→ GIVEN DATA:
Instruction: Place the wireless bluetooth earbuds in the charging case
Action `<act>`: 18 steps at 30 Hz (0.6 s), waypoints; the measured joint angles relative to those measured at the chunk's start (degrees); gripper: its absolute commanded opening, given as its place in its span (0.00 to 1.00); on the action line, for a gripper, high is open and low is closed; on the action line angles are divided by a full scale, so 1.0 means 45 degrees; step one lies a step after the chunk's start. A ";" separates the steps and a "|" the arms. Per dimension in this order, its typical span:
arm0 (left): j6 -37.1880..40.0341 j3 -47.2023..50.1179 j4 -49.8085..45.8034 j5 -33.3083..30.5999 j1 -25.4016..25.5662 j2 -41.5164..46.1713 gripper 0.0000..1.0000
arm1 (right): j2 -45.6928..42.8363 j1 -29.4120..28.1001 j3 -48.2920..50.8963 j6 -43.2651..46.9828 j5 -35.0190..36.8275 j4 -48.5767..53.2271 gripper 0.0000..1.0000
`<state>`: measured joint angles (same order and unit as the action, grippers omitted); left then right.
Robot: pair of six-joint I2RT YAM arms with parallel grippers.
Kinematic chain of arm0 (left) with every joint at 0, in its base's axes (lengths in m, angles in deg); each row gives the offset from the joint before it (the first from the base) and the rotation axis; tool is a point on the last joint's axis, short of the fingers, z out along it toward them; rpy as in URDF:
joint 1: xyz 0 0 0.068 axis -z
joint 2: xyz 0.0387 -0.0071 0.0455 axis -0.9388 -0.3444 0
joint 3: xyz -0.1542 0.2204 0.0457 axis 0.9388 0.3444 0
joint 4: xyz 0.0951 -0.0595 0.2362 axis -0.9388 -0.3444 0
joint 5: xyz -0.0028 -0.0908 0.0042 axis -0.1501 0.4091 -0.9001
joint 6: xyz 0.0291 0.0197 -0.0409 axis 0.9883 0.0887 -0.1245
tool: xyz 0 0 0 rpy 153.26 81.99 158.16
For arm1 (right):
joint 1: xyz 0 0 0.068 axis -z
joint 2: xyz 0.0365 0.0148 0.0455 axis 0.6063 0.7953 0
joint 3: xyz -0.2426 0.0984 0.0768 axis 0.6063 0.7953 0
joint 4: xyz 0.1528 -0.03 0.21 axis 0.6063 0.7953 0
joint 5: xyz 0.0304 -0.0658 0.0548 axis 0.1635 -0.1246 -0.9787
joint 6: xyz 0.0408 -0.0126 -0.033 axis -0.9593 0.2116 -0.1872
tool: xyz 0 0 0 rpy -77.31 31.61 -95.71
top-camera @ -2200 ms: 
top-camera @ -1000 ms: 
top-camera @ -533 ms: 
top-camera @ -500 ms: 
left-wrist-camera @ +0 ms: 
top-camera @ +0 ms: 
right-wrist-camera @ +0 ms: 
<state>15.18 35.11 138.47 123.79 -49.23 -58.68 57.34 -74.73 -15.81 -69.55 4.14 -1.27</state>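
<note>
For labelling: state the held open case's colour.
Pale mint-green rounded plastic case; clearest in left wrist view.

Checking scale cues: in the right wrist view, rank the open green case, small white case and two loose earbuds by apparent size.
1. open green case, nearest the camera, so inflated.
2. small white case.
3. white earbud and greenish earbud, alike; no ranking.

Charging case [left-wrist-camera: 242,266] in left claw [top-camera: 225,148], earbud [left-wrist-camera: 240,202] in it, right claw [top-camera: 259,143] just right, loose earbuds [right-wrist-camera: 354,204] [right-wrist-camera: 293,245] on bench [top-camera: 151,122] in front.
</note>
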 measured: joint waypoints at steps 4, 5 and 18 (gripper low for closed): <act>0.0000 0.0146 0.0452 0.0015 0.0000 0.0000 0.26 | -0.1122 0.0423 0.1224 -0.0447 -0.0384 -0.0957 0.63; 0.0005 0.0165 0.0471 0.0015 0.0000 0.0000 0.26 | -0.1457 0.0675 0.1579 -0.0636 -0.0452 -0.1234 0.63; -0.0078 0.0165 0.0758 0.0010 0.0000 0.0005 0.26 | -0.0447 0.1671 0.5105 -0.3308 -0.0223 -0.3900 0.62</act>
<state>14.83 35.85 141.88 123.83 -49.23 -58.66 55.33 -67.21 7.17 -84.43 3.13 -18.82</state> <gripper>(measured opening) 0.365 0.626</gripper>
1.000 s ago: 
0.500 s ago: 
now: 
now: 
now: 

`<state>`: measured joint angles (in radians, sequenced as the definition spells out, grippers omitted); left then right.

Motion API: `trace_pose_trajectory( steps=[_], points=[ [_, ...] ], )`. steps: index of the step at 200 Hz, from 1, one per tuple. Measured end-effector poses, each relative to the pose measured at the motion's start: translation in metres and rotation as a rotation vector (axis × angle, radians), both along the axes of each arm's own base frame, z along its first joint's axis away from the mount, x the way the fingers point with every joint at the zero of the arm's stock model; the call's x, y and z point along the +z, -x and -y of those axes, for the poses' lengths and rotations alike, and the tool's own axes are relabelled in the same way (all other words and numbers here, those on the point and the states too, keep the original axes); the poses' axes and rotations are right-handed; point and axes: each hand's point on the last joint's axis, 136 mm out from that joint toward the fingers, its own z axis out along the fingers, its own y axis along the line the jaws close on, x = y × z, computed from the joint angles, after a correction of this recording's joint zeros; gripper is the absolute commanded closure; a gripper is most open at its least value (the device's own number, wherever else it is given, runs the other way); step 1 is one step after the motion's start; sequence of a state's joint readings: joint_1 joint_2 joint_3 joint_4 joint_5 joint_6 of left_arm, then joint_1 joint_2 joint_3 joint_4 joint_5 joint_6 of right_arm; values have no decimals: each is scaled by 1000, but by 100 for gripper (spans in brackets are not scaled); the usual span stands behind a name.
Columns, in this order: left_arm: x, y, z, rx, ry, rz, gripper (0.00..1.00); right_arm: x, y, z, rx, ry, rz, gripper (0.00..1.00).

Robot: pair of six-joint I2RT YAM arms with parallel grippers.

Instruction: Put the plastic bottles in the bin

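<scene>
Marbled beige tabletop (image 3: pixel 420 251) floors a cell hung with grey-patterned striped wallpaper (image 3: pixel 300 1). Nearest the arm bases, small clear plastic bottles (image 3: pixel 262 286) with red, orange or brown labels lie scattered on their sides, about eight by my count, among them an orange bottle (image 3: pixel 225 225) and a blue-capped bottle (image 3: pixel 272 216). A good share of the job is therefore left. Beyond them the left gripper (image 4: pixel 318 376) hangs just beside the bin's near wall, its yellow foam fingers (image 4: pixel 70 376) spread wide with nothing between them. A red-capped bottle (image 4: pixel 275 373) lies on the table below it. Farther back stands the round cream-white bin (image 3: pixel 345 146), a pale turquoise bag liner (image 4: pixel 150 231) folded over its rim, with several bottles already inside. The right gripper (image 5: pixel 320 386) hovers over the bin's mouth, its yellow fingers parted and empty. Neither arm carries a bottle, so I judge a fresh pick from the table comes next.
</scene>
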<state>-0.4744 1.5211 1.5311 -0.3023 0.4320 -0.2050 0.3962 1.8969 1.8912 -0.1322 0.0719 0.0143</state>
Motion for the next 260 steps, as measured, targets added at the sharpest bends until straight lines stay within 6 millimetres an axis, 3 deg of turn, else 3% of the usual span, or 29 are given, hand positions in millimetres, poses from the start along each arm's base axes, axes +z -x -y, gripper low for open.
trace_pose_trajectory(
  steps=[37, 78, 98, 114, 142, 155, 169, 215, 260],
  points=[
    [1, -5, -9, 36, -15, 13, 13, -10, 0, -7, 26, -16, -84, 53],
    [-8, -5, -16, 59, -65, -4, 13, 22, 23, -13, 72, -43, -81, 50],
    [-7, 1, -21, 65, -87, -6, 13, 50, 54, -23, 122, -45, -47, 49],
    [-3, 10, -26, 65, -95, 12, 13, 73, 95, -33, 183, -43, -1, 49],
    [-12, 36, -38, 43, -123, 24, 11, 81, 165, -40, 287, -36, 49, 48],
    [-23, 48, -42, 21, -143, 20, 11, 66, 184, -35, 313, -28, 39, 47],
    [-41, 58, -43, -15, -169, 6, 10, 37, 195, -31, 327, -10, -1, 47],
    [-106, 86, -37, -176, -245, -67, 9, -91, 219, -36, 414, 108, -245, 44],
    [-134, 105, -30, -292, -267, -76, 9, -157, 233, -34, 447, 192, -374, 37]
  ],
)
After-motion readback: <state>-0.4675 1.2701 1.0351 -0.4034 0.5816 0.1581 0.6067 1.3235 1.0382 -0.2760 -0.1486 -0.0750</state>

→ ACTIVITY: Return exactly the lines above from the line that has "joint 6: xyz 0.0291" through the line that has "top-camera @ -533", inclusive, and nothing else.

→ RESPONSE BELOW:
joint 6: xyz 0.0291 0.0197 -0.0409 axis 0.9883 0.0887 -0.1245
tool: xyz 0 0 0 rpy 153.26 81.99 158.16
For arm1 (right):
joint 1: xyz 0 0 0.068 axis -z
joint 2: xyz 0.0365 0.0148 0.0455 axis 0.6063 0.7953 0
joint 3: xyz -0.2426 0.0984 0.0768 axis 0.6063 0.7953 0
joint 4: xyz 0.1528 -0.03 0.21 axis 0.6063 0.7953 0
joint 5: xyz 0.0304 -0.0658 0.0548 axis 0.1635 -0.1246 -0.9787
joint 6: xyz 0.0408 -0.0126 -0.033 axis -0.9593 0.2116 -0.1872
tool: xyz 0 0 0 rpy -77.31 31.61 -95.71
top-camera @ -2200 ms: 
top-camera @ -1000 ms: 
top-camera @ -533 ms: 

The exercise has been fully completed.